No matter what kind of garbage I had to take from the rest of the world, I always had Sammy.

“G’night, Sarah,” he said, smiling in return.

I reached for the light. “G’night, Sam-my-man.”

 

“I hate to be leaving you here, Cait. God bless you and keep you. Good-bye.”

In a small, dark room nearly filled by two cots, I — she — was hugging a girl of about sixteen. The girl was wearing a nightgown, and she was weeping. I was in a long skirt and cloak. I could see my breath on the air.

I kissed her cheek, slung my bag over my shoulder, and turned into the hall. A fat, red-faced man stepped out of another door.

“Stay until I can get another bond girl to take your place. I’ll pay you good wages.”

“My term was up at midnight. I’ll not stay another minute under this roof.”

“I won’t let you go.” He reached out a thick hand to touch my breast. I knocked it away and struck him with my open palm.

His red face turned scarlet, but still I could see the white-red print of my slap upon it. He raised his arm to strike back. It was caught midswing by a tall young man who had come up behind him. The young man slammed a fist into the other’s gut, doubling him over. Then he brought his fist up hard, and I heard the wet crunch of splintering bone. With blood spurting from his nose, the fat man fell backward like a chopped tree and lay still. I picked my way around the body and threw myself upon the young man, kissing him fiercely.

Then we left that place.

We were on a sailboat, standing side by side in the prow. I saw a river mouth beside a reed marsh. I pointed. “There.”

The riverbanks narrowed and rose. “No other folks up here,” he said.
“The pox took a lot of the Indians, but still a fair number about. You should stay closer in.” As he angled the craft in to shore, a rain began, a soft drizzle turning to harder drops.

“Let’s wait a bit, Sorcha, for the storm to lessen,” my young man said.

But I could not wait.

I hurried up through the woods slicked with rain. Wet earth gripped my feet and small branches slashed at my legs and arms. Vines tried to trip me. I stumbled and fell, but didn’t stop. I pushed up the rest of the way on all fours, fighting the mud that tried to spill me back and down.

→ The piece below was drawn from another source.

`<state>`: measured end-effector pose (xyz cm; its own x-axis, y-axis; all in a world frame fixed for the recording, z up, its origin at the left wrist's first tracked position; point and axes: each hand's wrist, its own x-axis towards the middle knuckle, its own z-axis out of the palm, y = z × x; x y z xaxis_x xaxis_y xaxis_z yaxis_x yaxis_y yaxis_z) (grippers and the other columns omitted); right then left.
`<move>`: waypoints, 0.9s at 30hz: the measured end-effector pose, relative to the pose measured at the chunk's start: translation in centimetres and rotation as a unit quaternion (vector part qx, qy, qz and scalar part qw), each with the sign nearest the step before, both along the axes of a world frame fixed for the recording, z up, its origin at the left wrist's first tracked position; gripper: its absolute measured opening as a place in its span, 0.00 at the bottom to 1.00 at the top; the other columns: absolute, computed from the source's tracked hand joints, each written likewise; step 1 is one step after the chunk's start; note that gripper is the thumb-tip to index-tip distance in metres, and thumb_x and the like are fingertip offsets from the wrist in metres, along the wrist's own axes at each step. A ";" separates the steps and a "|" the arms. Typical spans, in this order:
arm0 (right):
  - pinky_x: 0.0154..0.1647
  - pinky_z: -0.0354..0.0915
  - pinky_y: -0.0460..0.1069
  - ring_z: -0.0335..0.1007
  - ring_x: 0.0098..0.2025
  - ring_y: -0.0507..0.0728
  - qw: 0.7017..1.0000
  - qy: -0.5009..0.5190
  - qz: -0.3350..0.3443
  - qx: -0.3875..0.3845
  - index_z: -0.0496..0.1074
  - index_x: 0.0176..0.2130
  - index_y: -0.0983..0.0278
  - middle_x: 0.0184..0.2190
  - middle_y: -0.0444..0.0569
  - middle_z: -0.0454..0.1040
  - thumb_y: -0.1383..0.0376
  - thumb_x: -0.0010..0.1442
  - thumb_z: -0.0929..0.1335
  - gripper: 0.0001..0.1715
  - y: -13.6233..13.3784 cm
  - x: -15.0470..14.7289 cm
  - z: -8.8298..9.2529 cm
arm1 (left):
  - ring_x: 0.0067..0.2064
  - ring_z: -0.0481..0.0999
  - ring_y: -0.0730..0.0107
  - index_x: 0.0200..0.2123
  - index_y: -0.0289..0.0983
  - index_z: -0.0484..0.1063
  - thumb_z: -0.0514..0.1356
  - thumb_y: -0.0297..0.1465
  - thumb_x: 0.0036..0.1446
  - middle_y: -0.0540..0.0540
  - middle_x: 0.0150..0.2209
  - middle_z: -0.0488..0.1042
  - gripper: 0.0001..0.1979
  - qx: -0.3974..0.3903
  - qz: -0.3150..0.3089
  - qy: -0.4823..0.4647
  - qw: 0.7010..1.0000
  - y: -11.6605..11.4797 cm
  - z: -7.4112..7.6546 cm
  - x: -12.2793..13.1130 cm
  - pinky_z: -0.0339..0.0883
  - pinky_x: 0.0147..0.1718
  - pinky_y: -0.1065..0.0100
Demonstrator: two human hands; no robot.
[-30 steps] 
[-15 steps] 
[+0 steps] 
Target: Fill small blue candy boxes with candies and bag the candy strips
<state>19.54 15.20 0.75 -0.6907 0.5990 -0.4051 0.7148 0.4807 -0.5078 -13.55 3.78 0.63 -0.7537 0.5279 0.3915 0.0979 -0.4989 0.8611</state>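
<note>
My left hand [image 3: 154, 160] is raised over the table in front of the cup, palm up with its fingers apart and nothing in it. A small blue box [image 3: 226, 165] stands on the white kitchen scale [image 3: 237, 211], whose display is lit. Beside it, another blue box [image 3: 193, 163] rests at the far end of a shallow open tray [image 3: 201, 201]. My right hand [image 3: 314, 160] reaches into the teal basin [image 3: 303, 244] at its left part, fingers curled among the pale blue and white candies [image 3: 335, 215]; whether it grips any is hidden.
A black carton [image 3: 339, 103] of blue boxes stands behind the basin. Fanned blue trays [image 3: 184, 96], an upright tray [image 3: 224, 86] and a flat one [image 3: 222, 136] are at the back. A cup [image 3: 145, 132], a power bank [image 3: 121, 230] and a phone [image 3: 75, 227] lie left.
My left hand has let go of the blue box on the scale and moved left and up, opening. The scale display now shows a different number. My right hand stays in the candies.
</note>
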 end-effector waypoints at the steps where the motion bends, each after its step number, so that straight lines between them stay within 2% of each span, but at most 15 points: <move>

The trees thinned. I used a sapling to pull myself up to my feet. I walked out into the meadow on the bluff’s crown, in which stood a single tall tree.

Above me the clouds leapt with light, then cracked open — a bolt arcing down to the lifted branches of the solitary tree. The boom smacked into me, stopping my ears with ringing; my skin crawled with the nearness of the discharge. Half the tree split away and fell, smoldering.

I saw something tumble from the heart of the tree. Liam had caught up with me and took my arm to stop me. But I shook him off and walked forward surely. I knelt down at the foot of the stricken tree and it was there in the grass — a clear, burnt-yellow drop with something in the center of it, some dark flaw at its core.

I lifted it high. “Let it never be forgotten.”

I closed my fist around the stone.

 

 

I woke, and lay in bed remembering my dream. Knowing that it had been something more than a dream. That maybe it had been Sorcha and Liam, the way they really were. My great-great-I-didn’t-know-how-many-times-great grandparents.

The thoughts my dream provoked left me brooding and moody, but fortunately, nobody was in the kitchen when I went down. As I stood spooning up the last few bites of Cheerios I’d fixed for myself, Mom made the mistake of calling for me
instead of just sneaking quietly into the room. I assumed she was intent on advancing some party-related agenda, and I was not interested.

I dumped my bowl in the sink and ducked through the door to the outside. I sprinted down the path and around the corner of the house, hoping she hadn’t spotted me through the window. If I could hide until ten o’clock, then Rose would be there to help me with the brownies, and I could completely evade whatever it was my mother wanted from me.

The hedge wall stretched to my right; a dozen yards down, an archway cut through it. Seemed like a good place to stay out of sight. I ran inside. It opened into a long, green corridor floored in grass and flagstones.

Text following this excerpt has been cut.